- The Washington Times - Thursday, June 6, 2019

Key House Democrats on Thursday demanded that President Trump rescind his plans to hold a Fourth of July rally on the National Mall, saying he risks poisoning what has always been a politics-free celebration of the country’s founding.

Majority Leader Steny H. Hoyer of Maryland; Rep. Betty McCollum of Minnesota, chair of the Appropriations subcommittee overseeing the Interior Department; and Rep. Raul Grijalva of Arizona, chairman of the National Resources Committee, sent a letter to the president complaining about the logistics, cost and message Mr. Trump would send by scheduling his own event.

In particular, they said, it would create a mess for the tens of thousands of people who just want to come watch the fireworks, but would now have to negotiate additional security if Mr. Trump did hold a rally.

“The Fourth of July celebration is not about any one person; it is not a time for campaigning — but a time to celebrate our unity as a free nation,” Ms. McCollum said in a statement accompanying the release of the letter.

The White House pushed back, saying the event would be for the entire country to celebrate.



“President Trump loves America and wants to help all Americans celebrate our Nation’s Independence on July 4. The White House, along with the National Park Service and the Department of Interior, continue to make preparations for the day’s activities,” Judd Deere, a White House spokesman, told The Washington Times.

Mr. Trump’s plans, as yet not fully developed, have left Washingtonians wondering about the annual celebration that dominates the city’s downtown on Independence Day.

The president hinted in February that he would have a rally at the Lincoln Memorial.

“HOLD THE DATE! We will be having one of the biggest gatherings in the history of Washington, D.C., on July 4th. It will be called “A Salute To America” and will be held at the Lincoln Memorial. Major fireworks display, entertainment and an address by your favorite President, me!” Mr. Trump tweeted on Feb. 24.

An American extravaganza has been on the president’s mind for years. Last August, the administration had to cancel the military parade Mr. Trump had been building up to as a Bastille Day-type celebration.

The president blasted D.C. officials and blamed them for ruining his event with a hefty price tag, though days later Pentagon officials said he was never briefed on the estimated cost.

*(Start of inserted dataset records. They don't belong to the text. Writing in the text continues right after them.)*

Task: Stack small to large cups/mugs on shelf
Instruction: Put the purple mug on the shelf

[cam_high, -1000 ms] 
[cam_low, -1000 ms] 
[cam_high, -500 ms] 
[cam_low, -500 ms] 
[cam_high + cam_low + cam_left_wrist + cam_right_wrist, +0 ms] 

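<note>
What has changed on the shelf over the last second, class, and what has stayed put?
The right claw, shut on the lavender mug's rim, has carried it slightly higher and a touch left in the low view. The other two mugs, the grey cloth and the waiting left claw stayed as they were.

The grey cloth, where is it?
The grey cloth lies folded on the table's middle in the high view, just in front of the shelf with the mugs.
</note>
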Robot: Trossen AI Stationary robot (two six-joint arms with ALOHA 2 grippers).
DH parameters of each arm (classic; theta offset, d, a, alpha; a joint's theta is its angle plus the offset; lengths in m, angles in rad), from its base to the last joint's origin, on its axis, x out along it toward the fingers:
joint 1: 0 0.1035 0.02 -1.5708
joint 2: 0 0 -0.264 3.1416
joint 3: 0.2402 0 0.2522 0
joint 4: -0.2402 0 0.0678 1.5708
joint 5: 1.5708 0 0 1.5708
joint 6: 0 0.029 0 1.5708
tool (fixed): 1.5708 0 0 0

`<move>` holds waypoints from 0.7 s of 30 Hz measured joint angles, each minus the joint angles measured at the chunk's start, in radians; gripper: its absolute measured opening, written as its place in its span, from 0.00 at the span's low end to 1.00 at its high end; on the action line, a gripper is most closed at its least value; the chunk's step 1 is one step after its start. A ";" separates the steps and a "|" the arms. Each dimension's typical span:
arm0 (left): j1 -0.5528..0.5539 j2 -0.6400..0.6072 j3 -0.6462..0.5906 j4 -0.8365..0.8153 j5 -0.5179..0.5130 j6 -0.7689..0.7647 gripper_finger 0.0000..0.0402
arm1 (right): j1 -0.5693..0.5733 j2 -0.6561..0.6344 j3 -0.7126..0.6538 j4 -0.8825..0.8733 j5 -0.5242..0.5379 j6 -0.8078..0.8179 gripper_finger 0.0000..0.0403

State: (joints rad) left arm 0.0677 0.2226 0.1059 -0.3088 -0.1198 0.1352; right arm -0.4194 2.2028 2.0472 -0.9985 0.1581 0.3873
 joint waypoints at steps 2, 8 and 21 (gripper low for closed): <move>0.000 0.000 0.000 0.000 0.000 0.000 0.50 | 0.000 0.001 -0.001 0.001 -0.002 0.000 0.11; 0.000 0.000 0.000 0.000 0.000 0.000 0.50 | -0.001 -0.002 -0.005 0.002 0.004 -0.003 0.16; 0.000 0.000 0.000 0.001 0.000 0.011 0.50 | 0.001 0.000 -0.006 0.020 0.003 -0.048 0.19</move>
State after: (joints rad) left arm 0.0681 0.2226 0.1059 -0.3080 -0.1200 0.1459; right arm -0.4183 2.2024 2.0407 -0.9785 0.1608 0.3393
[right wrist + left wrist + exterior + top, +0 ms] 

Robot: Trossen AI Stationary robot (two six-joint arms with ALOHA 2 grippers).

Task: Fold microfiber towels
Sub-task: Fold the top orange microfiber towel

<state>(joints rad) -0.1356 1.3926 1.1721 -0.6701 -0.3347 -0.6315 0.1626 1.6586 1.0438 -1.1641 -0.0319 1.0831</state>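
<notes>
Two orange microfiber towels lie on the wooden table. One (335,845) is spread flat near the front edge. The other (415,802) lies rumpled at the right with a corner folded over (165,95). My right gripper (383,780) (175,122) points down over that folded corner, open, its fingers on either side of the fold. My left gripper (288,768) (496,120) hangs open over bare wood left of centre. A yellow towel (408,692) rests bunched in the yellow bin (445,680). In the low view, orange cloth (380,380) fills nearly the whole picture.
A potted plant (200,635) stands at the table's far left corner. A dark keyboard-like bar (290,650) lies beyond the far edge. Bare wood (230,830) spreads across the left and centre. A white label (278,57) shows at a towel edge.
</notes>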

“The local politicians who run Washington, D.C. (poorly) know a windfall when they see it. When asked to give us a price for holding a great celebratory military parade, they wanted a number so ridiculously high that I canceled it. Never let someone hold you up!” the president tweeted at the time.

Mr. Trump was thrilled, however, when South Dakota Gov. Kristi Noem, a Republican, announced that there would be a fireworks display over Mount Rushmore for Independence Day 2020.

“I am pleased to inform you that THE BIG FIREWORKS, after many years of not having any, are coming back to beautiful Mount Rushmore in South Dakota,” the president tweeted.

In May, The Washington Post reported that the “Salute to America” event would move the fireworks celebration away from the National Mall and include a second stage of performers in addition to the one by the Capitol.

Details of this new event, including the time and associated costs, have not been made public.

According to WAMU Radio, neither D.C. Mayor Muriel Bowser nor officials at the National Park Service are entirely sure what is supposed to happen with the president’s event, despite it being less than a month away.

“Nothing is set in stone, and we’re still waiting on details from what the White House wants to do,” park service spokesman Mike Litterst told the radio station. “For right now, people will see a very similar event to what they saw in years past: fireworks, the Capitol Fourth concert, a parade in the afternoon and an additional event added to the day’s schedule.”

The park service did not respond to requests for comment.

“We understand the federal government is moving forward with plans that include a Salute to America, but we do not have details beyond that and urge the federal government to make that information available to the public,” Bowser spokeswoman LaToya Foster told The Times. “Planning for the 4th of July has always been and continues to be within the jurisdiction of the federal government.”

A spokesperson for the Metropolitan Police Department told The Washington Times that Mr. Trump’s presence at this event would require the department to implement more security.